1. a crowd density estimation and people flow statistics method, it is characterized in that, comprise the following steps:

Step 1. Preprocess the crowd density image;

Step 2. Mark the head of the person on the preprocessed crowd density image with dots, generate a binary image of the same size, and use the Gaussian kernel normalization algorithm for the generated binary image to generate a heat map, a heat map. and the crowd density map corresponding to the heat map to form a set of training sets;

Step 3. Put the training set obtained in step 2 into the density estimation model for training. The density estimation model consists of a deep network and a shallow network, where:

The deep network is VGG-16 that removes the fully connected layer. VGG-16 consists of five groups of fully convolutional layers. The first group of convolutional layers and the second group of convolutional layers of VGG-16 have two fully convolutional layers. The third group of fully convolutional layers, the fourth group of fully convolutional layers and the fifth group of fully convolutional layers of VGG-16 are all composed of three fully convolutional layers, only the first group of convolutional layers and the second group of convolutional layers.

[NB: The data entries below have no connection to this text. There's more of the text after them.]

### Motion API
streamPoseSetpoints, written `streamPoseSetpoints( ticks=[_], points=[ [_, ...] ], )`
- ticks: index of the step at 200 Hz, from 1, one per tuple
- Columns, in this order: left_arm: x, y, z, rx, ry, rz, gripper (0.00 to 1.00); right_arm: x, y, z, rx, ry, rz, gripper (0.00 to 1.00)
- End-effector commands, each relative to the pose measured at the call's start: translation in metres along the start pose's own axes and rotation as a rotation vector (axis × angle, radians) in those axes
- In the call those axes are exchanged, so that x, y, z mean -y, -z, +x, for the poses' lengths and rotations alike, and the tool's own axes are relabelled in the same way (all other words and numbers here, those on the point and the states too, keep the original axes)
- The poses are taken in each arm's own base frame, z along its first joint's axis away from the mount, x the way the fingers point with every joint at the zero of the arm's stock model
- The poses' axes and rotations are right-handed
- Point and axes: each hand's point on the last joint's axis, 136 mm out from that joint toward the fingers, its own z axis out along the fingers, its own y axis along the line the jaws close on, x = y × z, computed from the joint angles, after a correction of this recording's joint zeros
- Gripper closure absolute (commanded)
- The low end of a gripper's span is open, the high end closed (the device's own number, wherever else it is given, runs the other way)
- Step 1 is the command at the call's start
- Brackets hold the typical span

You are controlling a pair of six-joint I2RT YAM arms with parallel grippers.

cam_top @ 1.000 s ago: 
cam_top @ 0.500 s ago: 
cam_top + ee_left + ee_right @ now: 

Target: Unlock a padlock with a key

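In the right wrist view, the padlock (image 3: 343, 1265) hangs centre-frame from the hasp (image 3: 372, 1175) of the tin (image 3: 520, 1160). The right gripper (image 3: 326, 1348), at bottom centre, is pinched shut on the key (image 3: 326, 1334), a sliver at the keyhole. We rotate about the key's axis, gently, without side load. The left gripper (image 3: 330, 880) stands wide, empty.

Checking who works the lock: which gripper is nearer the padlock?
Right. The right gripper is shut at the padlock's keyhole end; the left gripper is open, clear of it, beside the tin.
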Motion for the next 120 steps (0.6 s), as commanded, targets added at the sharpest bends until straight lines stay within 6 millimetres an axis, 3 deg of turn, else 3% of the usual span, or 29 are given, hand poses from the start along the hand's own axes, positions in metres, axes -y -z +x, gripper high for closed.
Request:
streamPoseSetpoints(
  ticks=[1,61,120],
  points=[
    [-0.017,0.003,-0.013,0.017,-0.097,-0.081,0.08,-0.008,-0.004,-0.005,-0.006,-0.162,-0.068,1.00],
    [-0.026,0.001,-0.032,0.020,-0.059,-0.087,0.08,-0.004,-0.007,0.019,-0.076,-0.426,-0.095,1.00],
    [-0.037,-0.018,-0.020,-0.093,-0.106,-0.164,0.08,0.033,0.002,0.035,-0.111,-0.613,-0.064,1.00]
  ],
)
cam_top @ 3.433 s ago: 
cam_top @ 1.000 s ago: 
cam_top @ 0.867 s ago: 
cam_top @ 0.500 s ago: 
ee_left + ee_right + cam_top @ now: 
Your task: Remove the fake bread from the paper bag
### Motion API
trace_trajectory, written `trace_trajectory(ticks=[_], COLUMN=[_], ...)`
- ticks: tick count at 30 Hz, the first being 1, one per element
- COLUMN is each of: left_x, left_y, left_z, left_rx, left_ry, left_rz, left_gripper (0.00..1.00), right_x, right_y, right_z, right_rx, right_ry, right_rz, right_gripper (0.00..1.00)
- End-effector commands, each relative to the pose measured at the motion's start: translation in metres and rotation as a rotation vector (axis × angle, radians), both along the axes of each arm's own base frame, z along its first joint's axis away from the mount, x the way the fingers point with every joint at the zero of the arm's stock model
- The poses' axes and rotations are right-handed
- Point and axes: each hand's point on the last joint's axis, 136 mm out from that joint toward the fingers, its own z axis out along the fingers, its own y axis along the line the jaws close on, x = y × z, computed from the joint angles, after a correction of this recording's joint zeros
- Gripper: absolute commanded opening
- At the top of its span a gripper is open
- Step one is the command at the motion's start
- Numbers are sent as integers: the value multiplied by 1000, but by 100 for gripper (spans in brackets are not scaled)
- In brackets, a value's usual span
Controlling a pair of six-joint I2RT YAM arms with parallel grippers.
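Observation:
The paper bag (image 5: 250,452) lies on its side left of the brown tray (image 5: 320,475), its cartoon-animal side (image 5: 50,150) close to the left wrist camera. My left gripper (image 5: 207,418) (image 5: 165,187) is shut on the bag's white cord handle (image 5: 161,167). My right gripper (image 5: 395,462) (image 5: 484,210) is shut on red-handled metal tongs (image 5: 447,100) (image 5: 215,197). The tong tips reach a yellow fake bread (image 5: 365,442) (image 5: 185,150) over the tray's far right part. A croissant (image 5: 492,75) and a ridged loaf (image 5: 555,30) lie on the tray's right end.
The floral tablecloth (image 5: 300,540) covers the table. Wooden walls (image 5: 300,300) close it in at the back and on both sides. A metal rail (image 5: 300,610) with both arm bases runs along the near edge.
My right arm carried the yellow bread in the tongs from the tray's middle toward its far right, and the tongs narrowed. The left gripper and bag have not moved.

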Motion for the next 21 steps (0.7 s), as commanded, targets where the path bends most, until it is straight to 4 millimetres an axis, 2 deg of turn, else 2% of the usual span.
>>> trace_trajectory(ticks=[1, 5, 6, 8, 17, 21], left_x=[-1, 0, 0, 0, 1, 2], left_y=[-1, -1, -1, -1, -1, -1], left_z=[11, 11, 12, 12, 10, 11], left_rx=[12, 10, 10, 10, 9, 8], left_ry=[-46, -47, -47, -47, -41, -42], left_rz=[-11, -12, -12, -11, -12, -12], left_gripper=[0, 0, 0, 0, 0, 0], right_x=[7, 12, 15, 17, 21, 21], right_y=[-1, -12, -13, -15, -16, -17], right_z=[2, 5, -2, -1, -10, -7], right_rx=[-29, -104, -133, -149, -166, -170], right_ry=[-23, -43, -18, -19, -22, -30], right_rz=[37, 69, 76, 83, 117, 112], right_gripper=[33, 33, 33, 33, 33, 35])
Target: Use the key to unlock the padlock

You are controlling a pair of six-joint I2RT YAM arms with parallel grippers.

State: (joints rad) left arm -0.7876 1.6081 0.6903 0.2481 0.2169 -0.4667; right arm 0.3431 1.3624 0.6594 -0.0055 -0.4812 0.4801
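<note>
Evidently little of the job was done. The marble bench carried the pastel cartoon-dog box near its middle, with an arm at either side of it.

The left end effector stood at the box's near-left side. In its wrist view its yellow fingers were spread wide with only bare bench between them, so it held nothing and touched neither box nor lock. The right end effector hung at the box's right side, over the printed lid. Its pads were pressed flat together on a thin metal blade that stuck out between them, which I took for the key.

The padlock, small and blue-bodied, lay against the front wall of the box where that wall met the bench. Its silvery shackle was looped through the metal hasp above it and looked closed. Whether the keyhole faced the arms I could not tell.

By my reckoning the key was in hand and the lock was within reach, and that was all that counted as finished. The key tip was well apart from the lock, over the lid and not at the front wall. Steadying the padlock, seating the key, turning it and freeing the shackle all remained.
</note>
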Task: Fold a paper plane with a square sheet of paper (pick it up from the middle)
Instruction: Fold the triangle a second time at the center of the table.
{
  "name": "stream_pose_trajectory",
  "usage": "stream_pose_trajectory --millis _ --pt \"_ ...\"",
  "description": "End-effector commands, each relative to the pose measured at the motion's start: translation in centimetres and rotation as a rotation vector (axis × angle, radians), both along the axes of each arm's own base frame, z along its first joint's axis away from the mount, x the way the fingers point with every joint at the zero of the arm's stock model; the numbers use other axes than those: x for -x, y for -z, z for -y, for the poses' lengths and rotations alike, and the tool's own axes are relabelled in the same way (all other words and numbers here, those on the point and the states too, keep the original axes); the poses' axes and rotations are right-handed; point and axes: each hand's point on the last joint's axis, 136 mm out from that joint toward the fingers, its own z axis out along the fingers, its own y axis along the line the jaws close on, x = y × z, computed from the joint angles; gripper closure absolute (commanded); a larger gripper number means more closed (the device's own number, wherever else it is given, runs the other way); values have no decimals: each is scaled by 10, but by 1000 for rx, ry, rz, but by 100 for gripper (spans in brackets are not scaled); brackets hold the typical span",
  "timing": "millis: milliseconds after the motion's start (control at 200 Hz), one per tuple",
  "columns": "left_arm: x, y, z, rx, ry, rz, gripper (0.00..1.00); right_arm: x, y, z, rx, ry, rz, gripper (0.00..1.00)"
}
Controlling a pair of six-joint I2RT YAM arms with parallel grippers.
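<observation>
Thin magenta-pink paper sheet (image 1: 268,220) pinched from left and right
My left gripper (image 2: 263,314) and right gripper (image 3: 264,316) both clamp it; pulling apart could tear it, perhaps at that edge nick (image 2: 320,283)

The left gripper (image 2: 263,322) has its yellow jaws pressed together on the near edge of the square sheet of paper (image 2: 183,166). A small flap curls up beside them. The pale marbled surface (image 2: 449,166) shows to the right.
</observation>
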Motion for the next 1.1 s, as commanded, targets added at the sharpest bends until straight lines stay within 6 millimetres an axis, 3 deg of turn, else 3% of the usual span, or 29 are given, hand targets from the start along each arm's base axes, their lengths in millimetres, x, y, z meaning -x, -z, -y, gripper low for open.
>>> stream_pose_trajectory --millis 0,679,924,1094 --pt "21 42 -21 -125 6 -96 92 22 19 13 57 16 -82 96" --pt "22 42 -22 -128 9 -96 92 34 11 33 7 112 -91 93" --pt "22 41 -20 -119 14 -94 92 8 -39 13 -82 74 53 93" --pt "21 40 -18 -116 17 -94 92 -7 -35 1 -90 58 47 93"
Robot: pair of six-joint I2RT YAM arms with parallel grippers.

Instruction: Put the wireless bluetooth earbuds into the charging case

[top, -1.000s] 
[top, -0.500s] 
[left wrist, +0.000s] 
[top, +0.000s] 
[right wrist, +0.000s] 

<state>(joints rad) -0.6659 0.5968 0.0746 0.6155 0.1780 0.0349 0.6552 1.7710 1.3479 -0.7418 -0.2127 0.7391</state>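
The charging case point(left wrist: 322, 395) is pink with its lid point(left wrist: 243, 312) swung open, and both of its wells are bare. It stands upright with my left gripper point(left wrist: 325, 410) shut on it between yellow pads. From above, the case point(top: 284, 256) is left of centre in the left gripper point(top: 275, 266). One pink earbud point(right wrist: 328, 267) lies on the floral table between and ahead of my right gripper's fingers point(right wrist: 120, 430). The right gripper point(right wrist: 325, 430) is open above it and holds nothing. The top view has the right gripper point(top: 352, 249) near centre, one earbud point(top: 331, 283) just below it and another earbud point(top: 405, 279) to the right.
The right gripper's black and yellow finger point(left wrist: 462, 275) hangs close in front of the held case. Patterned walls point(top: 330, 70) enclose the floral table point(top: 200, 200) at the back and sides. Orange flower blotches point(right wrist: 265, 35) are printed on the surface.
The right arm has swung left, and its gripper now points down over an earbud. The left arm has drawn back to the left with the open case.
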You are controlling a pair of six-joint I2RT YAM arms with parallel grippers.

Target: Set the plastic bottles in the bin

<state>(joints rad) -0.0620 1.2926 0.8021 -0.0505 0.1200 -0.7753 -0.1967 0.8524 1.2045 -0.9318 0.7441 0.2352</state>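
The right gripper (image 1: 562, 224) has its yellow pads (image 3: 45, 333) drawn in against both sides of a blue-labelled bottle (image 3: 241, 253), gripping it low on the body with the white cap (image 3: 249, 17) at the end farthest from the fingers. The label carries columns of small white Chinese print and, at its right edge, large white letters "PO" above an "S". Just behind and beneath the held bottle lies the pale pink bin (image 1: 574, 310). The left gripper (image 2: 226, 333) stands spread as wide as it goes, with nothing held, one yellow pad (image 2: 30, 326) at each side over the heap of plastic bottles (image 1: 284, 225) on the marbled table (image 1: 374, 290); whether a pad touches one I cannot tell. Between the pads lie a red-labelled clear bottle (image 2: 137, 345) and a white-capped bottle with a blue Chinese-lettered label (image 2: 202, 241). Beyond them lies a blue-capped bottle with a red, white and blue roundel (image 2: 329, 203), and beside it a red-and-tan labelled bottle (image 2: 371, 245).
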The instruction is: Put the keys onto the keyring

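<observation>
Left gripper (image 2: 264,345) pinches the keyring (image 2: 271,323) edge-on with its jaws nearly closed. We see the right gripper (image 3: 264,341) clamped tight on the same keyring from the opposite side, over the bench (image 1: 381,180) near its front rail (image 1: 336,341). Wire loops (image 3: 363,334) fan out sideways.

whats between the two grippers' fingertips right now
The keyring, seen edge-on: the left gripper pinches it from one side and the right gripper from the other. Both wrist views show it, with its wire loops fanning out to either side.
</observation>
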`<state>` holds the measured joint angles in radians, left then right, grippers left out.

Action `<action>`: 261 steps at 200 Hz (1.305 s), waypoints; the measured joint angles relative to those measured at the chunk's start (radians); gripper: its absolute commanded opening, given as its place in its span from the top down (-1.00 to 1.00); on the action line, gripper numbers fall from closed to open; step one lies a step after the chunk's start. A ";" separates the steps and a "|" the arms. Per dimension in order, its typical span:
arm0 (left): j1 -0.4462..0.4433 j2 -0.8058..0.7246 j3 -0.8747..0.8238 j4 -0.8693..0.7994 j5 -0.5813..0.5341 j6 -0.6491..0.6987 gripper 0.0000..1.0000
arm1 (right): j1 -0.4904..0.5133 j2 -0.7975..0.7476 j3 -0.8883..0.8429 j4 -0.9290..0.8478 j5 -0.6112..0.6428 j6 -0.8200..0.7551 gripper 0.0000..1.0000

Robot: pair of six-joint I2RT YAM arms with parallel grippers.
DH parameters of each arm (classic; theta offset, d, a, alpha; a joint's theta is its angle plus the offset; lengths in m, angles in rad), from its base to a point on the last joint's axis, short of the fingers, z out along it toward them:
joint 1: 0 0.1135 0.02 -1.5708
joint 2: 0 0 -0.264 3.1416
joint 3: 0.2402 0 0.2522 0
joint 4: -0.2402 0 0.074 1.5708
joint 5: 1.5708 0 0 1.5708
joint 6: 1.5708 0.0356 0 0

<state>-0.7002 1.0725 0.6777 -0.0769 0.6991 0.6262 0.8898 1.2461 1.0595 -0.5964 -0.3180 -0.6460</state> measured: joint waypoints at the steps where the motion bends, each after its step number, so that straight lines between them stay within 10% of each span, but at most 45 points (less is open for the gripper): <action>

A layer of maximum pooling layer is connected behind the product layer, the third group of fully convolutional layers, and the fourth group of fully convolutional layers, which are connected to the first group of convolutional layers, the second group of convolutional layers, and the third group of fully convolutional layers. The max-pooling layer after the layer has a stride of 2, and the max-pooling layer connected after the fourth set of fully convolutional layers has a stride of 1.

The shallow network has three convolutional layers and three pooling layers;

The output of the deep network and the output of the shallow network are directly connected, and then two upper convolution layers are added, so that the size of the feature map output by the density estimation model is the same as the size of the original crowd density image;

Step 4. According to the density estimation model completed by training, the output of the density estimation model is used as the output of the double-layer LSTM to connect the crowd density estimation model and the people flow statistics model, and simultaneously complete the crowd density estimation task and the people flow statistics task.

2. a kind of crowd density estimation and people flow statistics method as claimed in claim 1 is characterized in that, in step 2, generating described heat map comprises the following steps:

First, normalize the two-dimensional Gaussian kernel to make the sum of its parameters equal to one, and then use the two-dimensional Gaussian kernel normalization algorithm to generate a heat map for the binary image, so that the points with a pixel value of one in the binary image are scattered. , so that all pixel values around the point add up to one.

3. a kind of crowd density estimation and people flow statistics method as claimed in claim 1, is characterized in that, in step 2, described Gaussian kernel normalized calculation formula H(x) is:

In the formula, A represents all the points marked on the head of the person in the crowd density image, a is a point in A, x represents the pixel position in the heat map, and σ is the variance of the Gaussian kernel N.